# What to do
Your answer must be the lines of the material below, exactly as written, from its first line through the line with "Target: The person", and no pictures.

# Records provided
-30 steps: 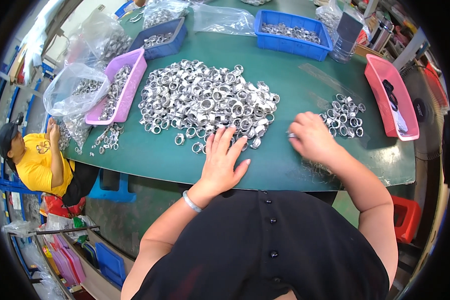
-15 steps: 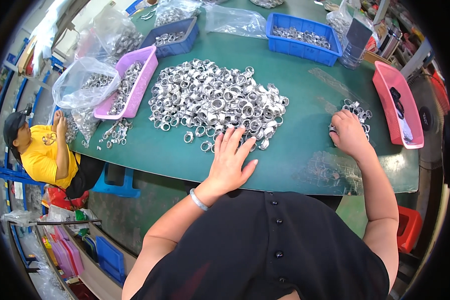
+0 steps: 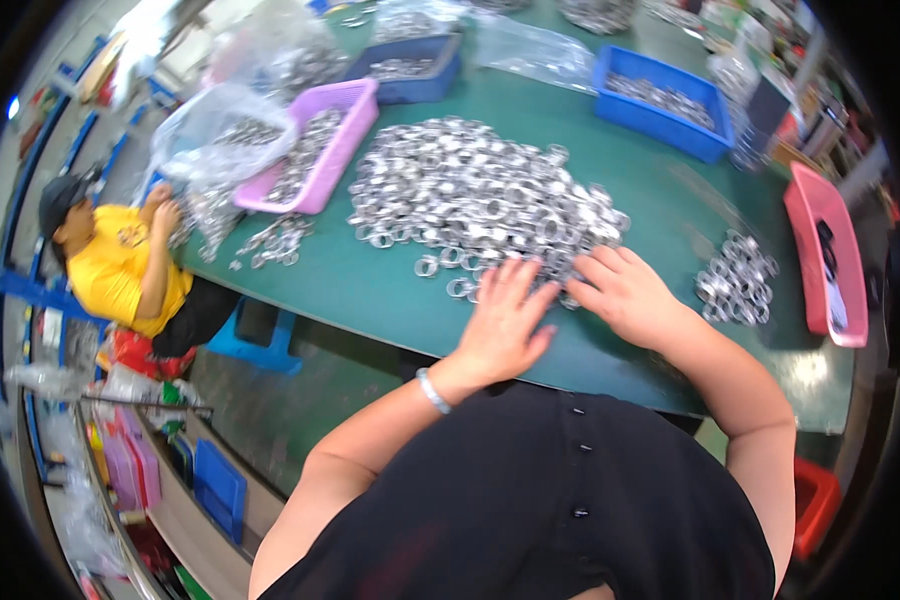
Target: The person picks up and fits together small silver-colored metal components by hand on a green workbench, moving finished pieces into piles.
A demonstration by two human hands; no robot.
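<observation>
A large heap of silver-coloured metal rings (image 3: 470, 185) lies in the middle of the green table. At its near edge my left hand (image 3: 505, 325) rests with fingers spread, the fingertips touching rings and nothing held. Just to the right is my right hand (image 3: 632, 298), its fingers stretched over the heap's near right edge. I see no ring gripped in it, though rings under the fingertips are partly hidden. Farther right, apart from both hands, lies a smaller pile of the same rings (image 3: 737, 280).
A pink basket (image 3: 808, 262) stands at the right edge, holding a dark object. Blue bins (image 3: 662, 122) and a lilac basket (image 3: 345, 150) with metal parts stand farther back, near plastic bags (image 3: 220, 135). A person in yellow (image 3: 120, 265) sits at the left.
My right hand has moved left from the small pile to the big heap, next to my left hand. The whole view has shifted and tilted somewhat.
</observation>
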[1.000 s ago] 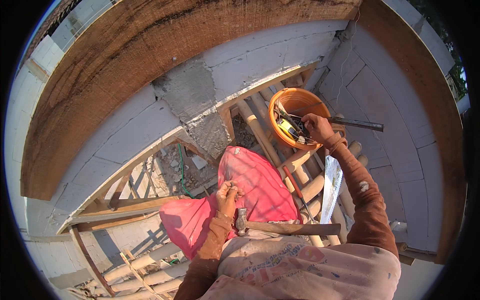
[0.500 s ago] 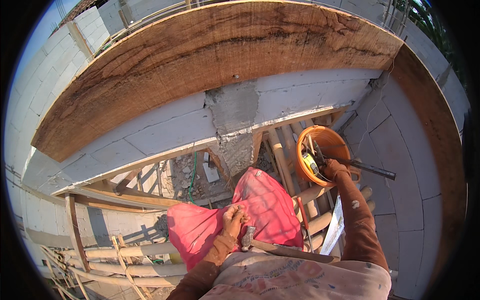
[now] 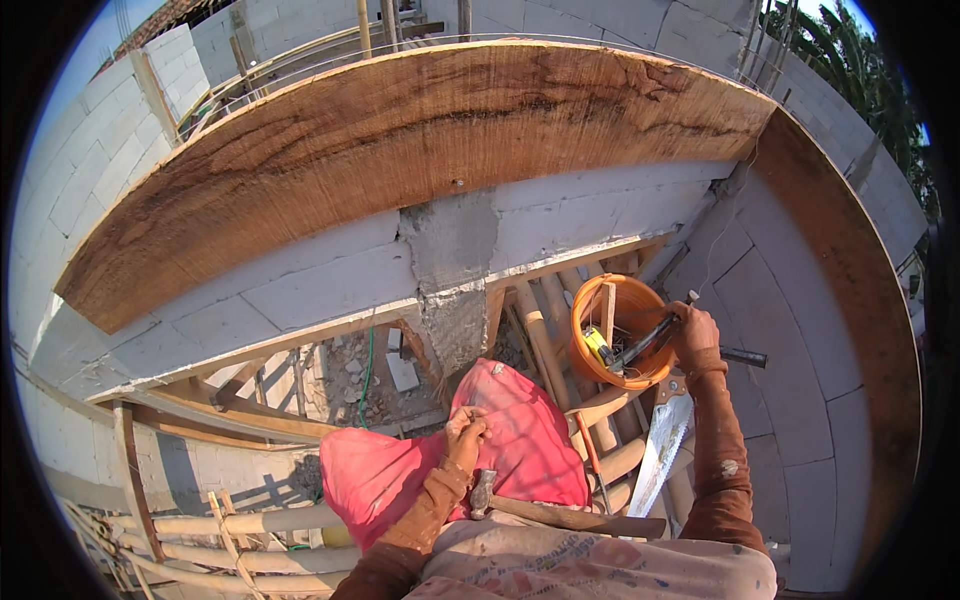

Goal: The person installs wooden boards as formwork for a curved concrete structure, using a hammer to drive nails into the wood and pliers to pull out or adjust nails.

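Observation:
My right hand [image 3: 695,335] is closed around a dark metal tool [image 3: 650,340] at the right rim of an orange bucket [image 3: 582,345]. The tool slants down into the bucket; its kind is not clear. Inside the bucket are a yellow tape measure [image 3: 598,345] and a wooden piece [image 3: 608,312]. My left hand [image 3: 467,437] rests on my red-clothed leg [image 3: 520,420], fingers curled together; whatever they pinch is too small to make out. Across my lap lies a hammer [image 3: 570,512] with a wooden handle.
A handsaw [image 3: 663,450] and a thin red-handled tool [image 3: 592,455] lie by the bucket on bamboo poles [image 3: 545,330]. Ahead, a long wooden board [image 3: 430,130] runs along the block wall [image 3: 330,260]. Rubble [image 3: 350,380] shows through a gap below.
My right hand has come up from inside the bucket to its right rim, raising the dark tool's end. More of the handsaw shows. My left hand stays on my leg.

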The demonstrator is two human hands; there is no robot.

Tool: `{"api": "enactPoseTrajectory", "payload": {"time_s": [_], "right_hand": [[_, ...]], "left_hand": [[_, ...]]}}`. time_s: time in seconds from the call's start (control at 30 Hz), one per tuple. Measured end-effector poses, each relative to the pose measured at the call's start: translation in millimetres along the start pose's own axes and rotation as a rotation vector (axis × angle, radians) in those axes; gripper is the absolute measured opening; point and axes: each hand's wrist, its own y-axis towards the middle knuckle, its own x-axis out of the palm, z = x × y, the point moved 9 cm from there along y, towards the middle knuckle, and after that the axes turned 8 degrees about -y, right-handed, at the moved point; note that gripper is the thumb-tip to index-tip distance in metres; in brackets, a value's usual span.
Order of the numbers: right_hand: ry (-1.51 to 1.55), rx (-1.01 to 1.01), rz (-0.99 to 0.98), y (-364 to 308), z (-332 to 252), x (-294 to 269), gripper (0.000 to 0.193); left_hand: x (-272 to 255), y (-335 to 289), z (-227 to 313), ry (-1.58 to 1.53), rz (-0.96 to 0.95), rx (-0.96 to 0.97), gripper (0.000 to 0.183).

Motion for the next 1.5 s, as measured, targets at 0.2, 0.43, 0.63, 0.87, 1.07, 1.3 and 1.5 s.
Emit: {"api": "enactPoseTrajectory", "payload": {"time_s": [0.2, 0.43, 0.63, 0.87, 1.07, 1.3, 1.5], "right_hand": [[0.19, -0.245, 0.199, -19.2, -41.9, -71.8, 0.017], [0.921, -0.507, -0.095, -47.2, -121.6, -114.6, 0.027], [1.138, -0.75, -0.262, -64.9, -196.3, -111.9, 0.029], [1.306, -0.555, -0.203, -73.6, -224.9, -55.7, 0.064], [1.383, -0.372, -0.436, -80.5, -236.8, -17.1, 0.082], [1.431, -0.35, -0.965, -68.1, -241.5, -26.0, 0.057], [1.428, -0.281, -1.139, -53.6, -254.4, -54.9, 0.075]], "left_hand": [[72.1, 20.6, 57.4, 0.094, -0.222, 0.189, 0.03], [181.9, 20.3, 164.5, 0.257, -0.435, 0.504, 0.037], [217.6, 11.3, 181.8, 0.208, -0.656, 0.38, 0.027], [200.2, 13.2, 207.0, -0.079, -0.363, 0.477, 0.024], [182.8, 17.1, 222.4, -0.154, -0.296, 0.458, 0.024], [181.8, 27.6, 272.4, 0.453, -0.238, 0.808, 0.038], [125.2, -32.1, 379.3, 0.718, 0.534, 1.842, 0.038]]}}
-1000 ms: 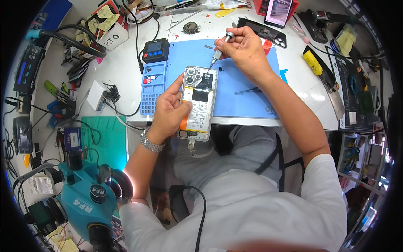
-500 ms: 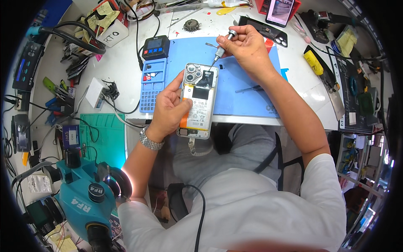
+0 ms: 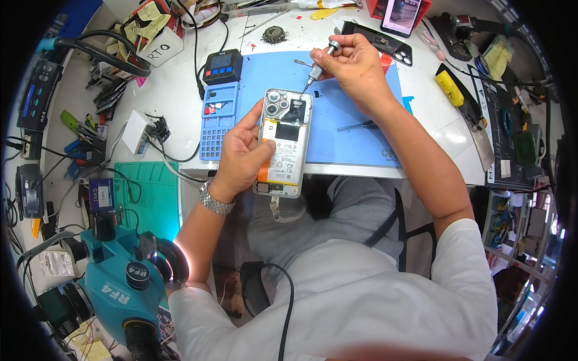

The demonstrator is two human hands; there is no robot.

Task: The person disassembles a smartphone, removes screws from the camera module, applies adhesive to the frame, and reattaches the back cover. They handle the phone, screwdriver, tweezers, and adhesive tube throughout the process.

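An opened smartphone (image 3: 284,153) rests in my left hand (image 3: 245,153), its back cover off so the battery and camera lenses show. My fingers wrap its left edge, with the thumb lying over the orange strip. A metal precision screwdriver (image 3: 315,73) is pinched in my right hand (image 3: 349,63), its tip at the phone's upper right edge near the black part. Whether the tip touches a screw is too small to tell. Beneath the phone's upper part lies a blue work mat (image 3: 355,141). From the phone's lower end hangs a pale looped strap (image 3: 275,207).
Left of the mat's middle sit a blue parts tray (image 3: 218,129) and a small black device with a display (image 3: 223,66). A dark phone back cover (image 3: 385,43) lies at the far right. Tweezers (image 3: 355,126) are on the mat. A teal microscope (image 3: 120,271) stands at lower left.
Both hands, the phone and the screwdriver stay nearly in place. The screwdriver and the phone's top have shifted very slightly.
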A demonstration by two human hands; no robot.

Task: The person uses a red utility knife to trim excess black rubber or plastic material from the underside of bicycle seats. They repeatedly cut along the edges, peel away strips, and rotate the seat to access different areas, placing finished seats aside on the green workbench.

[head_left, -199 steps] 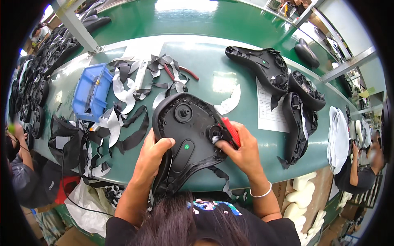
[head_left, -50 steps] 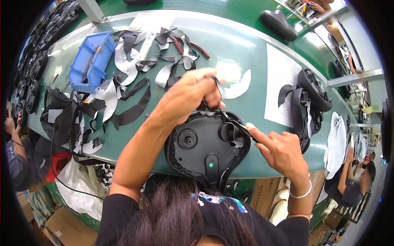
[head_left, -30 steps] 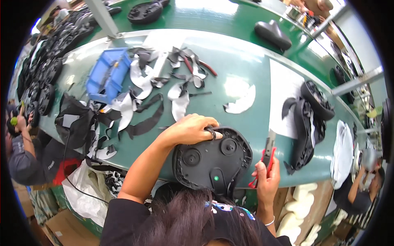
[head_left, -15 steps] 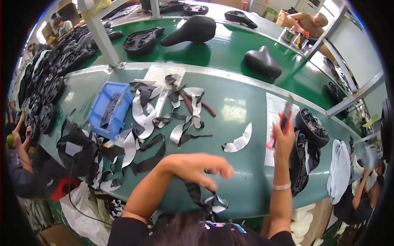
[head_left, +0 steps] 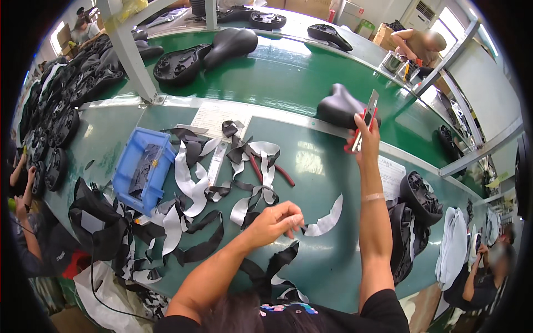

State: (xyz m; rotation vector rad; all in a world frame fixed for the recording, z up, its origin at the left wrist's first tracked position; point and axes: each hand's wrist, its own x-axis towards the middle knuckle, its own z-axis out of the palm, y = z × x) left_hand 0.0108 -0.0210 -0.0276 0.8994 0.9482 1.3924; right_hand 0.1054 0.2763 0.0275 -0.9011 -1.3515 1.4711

# Written answer
-30 steps: 
-15 steps: 
+0 steps: 
Target: The person picks up and fits together small silver-colored metal components by hand on a green workbench, moving finished pieces into piles.

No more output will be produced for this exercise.